Onzie O. Horne (5 September 1923 – 9 February 1973) was an American arranger, businessman, conductor, disc jockey, and musician. He worked with Count Basie, Duke Ellington, Lionel Hampton, Sammy Davis Jr, Rufus Thomas and BB King and was the first African American to conduct the Chicago Symphony Orchestra.

== Career ==
Horne was born in Memphis to father Eugene G. Horne. He received his education through the Memphis City School system and later at the Chicago Music Conservatory, University of Tennessee and LeMoyne College, where he received a bachelor's degree. During his musical education, he studied with Quincy Jones and Billy Strayhorn. In anticipation of working in business, he studied for qualifications from Charter Life Underwriters, Life Office Management Association and Life Underwriters Training.

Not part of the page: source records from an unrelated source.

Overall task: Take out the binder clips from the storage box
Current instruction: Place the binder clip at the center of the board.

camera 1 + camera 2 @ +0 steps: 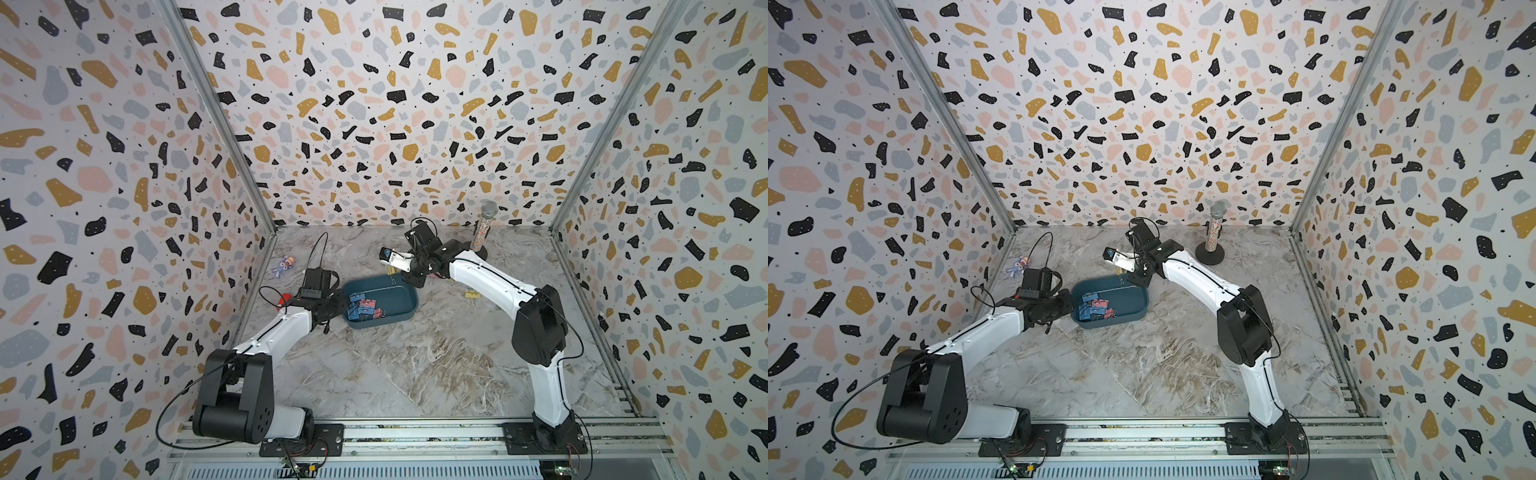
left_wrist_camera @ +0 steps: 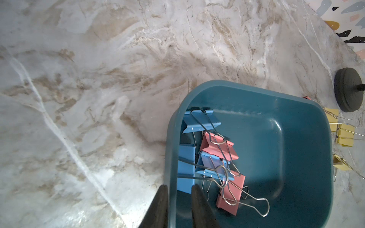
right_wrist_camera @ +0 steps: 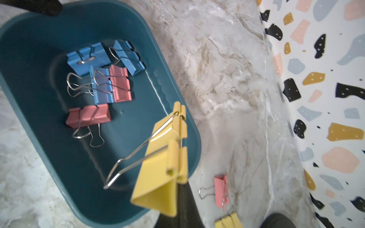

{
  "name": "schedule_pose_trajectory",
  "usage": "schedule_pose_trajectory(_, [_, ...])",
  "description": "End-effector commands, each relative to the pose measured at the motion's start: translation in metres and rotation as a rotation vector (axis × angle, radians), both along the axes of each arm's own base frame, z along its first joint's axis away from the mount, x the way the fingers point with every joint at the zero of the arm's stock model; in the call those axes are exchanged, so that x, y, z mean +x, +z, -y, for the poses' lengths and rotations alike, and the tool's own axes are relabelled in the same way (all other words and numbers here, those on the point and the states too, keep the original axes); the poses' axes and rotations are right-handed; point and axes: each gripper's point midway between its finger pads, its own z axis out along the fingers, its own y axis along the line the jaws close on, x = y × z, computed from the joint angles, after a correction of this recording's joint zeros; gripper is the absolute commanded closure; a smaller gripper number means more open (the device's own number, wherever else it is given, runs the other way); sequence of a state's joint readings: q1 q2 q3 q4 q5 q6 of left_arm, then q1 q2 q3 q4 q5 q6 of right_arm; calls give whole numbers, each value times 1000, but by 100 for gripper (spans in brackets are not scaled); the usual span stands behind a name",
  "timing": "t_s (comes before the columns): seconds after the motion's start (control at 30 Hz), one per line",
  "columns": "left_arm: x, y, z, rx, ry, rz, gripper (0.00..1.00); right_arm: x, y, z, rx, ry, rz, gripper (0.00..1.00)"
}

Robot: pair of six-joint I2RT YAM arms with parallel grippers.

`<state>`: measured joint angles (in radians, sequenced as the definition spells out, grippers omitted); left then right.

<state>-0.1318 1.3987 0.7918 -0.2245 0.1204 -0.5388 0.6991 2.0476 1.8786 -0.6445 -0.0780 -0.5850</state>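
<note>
Right claw (image 3: 178, 201): clenched on a yellow clip (image 3: 158, 169), held over the box (image 3: 39, 49) rim.
Left claw (image 2: 180, 197): pinching the box wall.
Do well: carry the clip clear of the rim and release it low beside the loose clips (image 3: 222, 190) on the tabletop (image 3: 217, 69).
Box holds: five blue and pink clips (image 3: 109, 84), bunched near the left claw.

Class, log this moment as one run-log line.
left claw: grips storage box rim; right claw: holds yellow binder clip; five clips in box
</note>
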Motion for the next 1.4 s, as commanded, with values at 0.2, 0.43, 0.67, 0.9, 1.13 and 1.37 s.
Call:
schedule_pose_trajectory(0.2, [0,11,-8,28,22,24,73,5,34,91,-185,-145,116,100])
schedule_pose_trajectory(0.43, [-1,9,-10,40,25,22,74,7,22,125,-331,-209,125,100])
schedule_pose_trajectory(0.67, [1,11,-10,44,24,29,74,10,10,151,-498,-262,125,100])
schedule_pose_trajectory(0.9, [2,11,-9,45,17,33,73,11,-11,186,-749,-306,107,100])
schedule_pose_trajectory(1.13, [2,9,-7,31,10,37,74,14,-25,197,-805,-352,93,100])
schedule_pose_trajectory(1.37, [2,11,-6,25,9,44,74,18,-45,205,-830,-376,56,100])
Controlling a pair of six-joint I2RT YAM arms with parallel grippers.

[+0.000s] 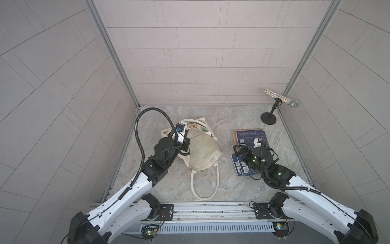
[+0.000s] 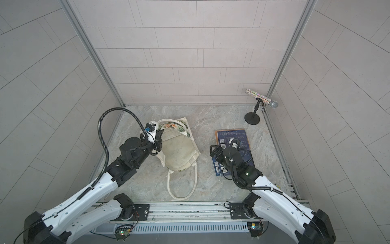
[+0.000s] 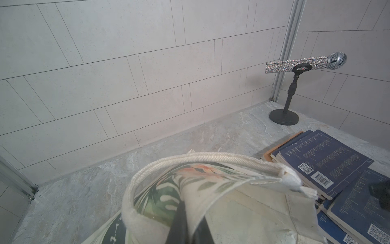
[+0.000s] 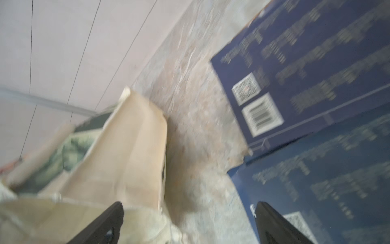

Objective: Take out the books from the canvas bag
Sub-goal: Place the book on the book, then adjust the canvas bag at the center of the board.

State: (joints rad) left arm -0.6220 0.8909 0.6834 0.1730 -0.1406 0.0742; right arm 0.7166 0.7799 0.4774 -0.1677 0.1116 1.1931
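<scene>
The cream canvas bag [image 1: 202, 154] [image 2: 179, 152] lies left of centre, its mouth lifted open and showing only cream lining. My left gripper [image 1: 185, 142] [image 2: 159, 140] [image 3: 191, 224] is shut on the bag's leafy-print rim [image 3: 190, 190], with the canvas pinched between its fingers. Several navy books [image 1: 250, 137] [image 2: 232, 137] [image 3: 322, 156] [image 4: 295, 63] lie stacked flat to the right, an orange-brown edge showing underneath. My right gripper [image 1: 239, 150] [image 2: 214, 151] [image 4: 190, 213] stands open over the stack's left edge, facing the bag [image 4: 130, 147] and holding nothing.
A glittery microphone [image 1: 280, 98] [image 2: 261, 98] [image 3: 306, 63] on a black stand occupies the back right corner. One bag handle [image 1: 192, 183] loops toward the front rail. Tiled walls close in three sides. The right wrist view is motion-blurred.
</scene>
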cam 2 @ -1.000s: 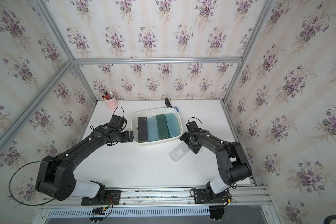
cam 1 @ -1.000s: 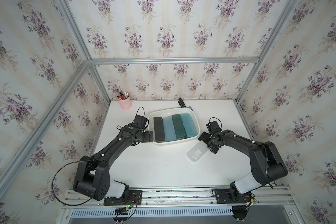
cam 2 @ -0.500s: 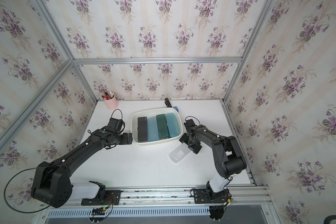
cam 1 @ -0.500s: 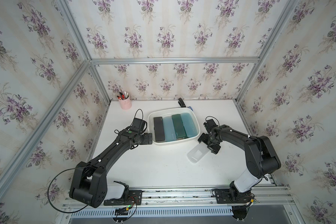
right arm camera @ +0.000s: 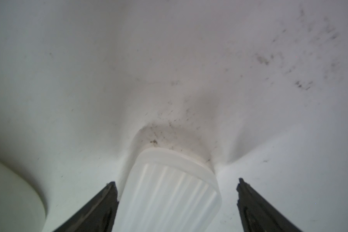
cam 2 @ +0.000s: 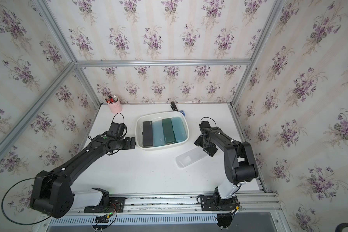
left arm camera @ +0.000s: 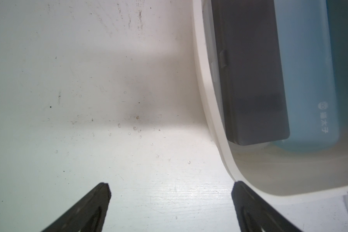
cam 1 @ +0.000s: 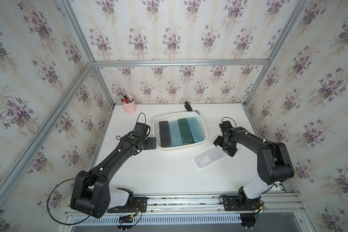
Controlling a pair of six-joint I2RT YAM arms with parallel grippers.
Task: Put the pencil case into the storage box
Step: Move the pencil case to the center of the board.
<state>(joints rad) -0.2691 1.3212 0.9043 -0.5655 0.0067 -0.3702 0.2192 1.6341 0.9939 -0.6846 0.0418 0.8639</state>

Horne had a successful career at the Union Protective Life Insurance Company, holding senior positions in the company. An active civic and commercial leader, Horne held directorships on many boards and societies and was even named Man of the Year of the Memphis Junior Chamber of Commerce. He also owned and managed a nightclub, The Living Room, where he performed in the house jazz band, The Maestros. Alongside his business career, Horne was a music teacher and band director at several high schools where he trained musicians such as Hank Crawford, Phineas Newborn Jr and Charles Lloyd.

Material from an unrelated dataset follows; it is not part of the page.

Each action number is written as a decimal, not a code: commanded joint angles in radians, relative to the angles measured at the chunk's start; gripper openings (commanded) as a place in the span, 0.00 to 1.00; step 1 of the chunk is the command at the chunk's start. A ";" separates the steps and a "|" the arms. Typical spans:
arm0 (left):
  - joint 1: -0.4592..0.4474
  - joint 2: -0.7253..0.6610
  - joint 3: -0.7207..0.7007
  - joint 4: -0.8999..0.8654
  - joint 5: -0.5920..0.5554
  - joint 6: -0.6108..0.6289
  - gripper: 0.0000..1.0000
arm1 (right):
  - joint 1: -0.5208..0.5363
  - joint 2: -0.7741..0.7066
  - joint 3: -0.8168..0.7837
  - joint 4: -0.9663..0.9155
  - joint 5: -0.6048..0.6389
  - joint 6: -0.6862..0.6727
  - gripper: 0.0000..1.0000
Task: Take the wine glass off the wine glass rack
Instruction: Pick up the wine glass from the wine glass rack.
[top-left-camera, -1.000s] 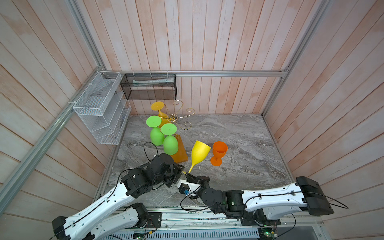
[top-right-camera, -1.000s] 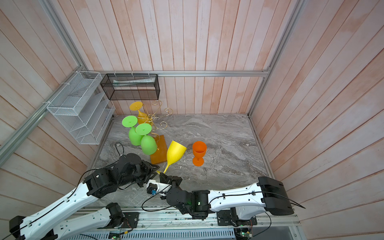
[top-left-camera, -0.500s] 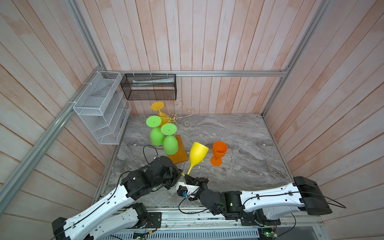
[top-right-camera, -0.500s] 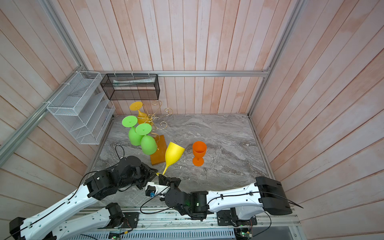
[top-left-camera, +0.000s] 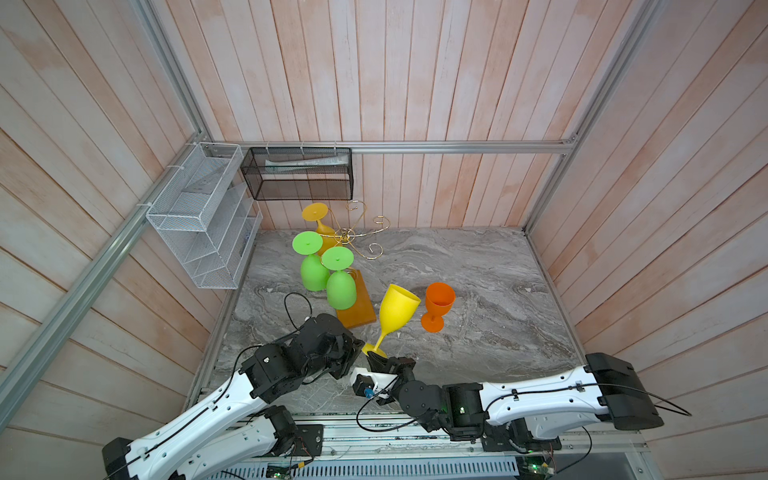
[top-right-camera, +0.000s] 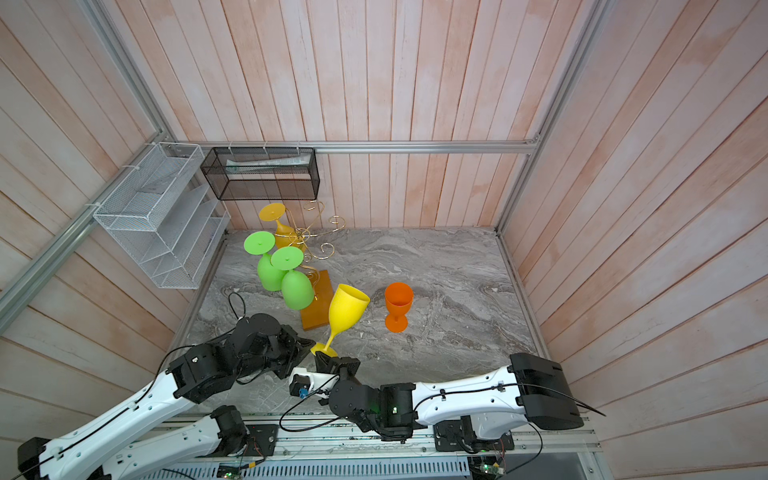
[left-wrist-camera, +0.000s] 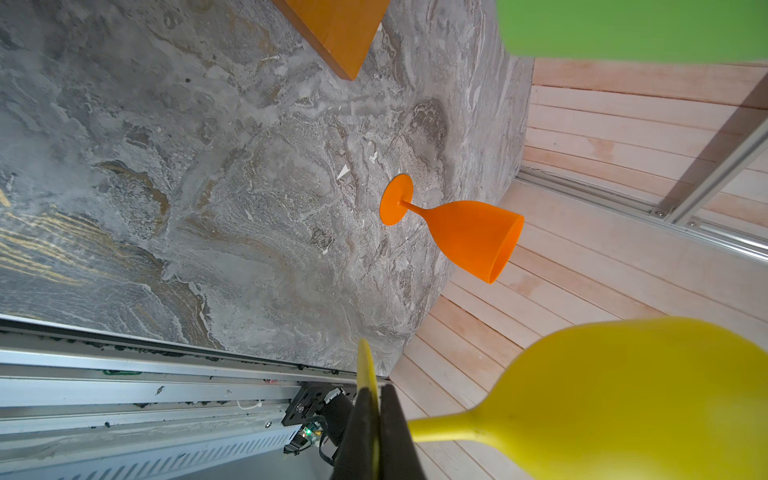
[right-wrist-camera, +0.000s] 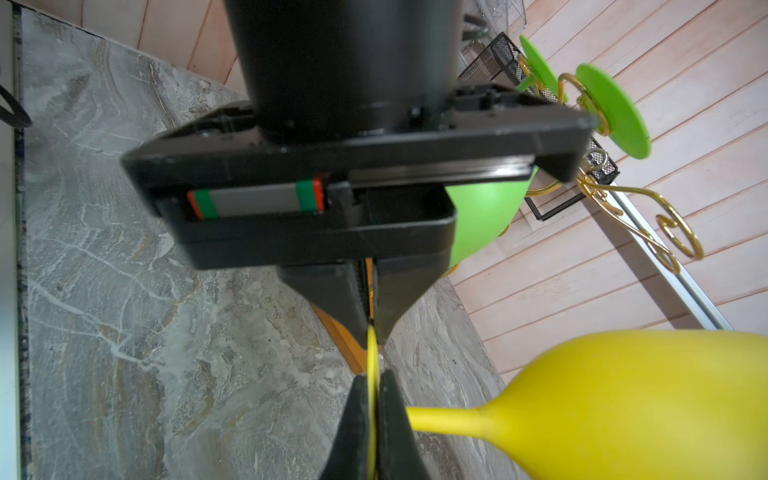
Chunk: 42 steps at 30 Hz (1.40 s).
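Jaws: left gripper (left-wrist-camera: 377, 399) is clamped on the thin foot (left-wrist-camera: 365, 365) of the yellow glass (left-wrist-camera: 623, 399), with the disc edge sandwiched between its pads. Right gripper (right-wrist-camera: 374, 388) is clamped on the same foot from the opposite edge. In its wrist view the two sets of jaws meet almost tip to tip across the disc. So we have a double pinch. The glass is off the rack (top-left-camera: 353, 237) and looks clear of the table (top-left-camera: 478, 266), with stem and bowl sticking out tilted beyond the jaws.

Our read on handling: it looks like matte moulded plastic, so light, stiff and not brittle. The foot is thin and smooth, so an edge pinch has little contact area, and the bowl levers on it. We expect it to pivot or slip if either side lets go carelessly. A safer hold is the stem just past the jaws, or deeper on the disc.

Past the bowl, two green glasses (top-left-camera: 314, 272) and an amber glass (top-left-camera: 316, 212) hang inverted on the rack. An orange glass (top-left-camera: 438, 299) stands on the table on the right gripper's side.
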 joint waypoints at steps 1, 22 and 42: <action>-0.006 -0.009 -0.019 -0.037 -0.014 0.018 0.03 | 0.003 -0.002 0.036 0.025 0.015 0.024 0.00; 0.004 -0.185 -0.196 -0.070 -0.092 0.094 0.00 | -0.029 -0.243 0.040 -0.187 -0.031 0.271 0.41; 0.090 -0.349 -0.381 0.154 -0.088 0.351 0.00 | -0.575 -0.388 0.181 -0.533 -0.761 0.845 0.38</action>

For radio station WDIA, Horne presented the talk show "Man On The Street" for which he would conduct live interviews. At iconic Beale Street venues such as the Palace Theatre, Old Daisy Theatre and New Daisy Theatre, Horne was the director of music.

A well-rounded musician, Horne could play many instruments although his favourite was vibraphone. He arranged music for a wide variety of artists including Glen Campbell, Carla Thomas, Willie Mitchell and Al Jackson. Horne did orchestration for Stax recordings including for Isaac Hayes with whom he assisted with "Theme from Shaft" and co-arranged the theme for The Men. Horne was hired to arrange for BB King and taught him the Schillinger system which has been credited with helping King's composition ability. Willie Mitchell, who lived with him in the 1940s, was also taught the Schillinger system by Horne and cited his influence in interviews throughout his life.

Horne died at age 49 on 9 February 1973.

== Personal life ==
Horne was married to Mildred Peace Horne with whom he had two sons, Onzie Jr and Merrick. Mildred died in 2013. Onzie Horne Jr was Isaac Hayes' manager and head of the Beale Street Merchants Association.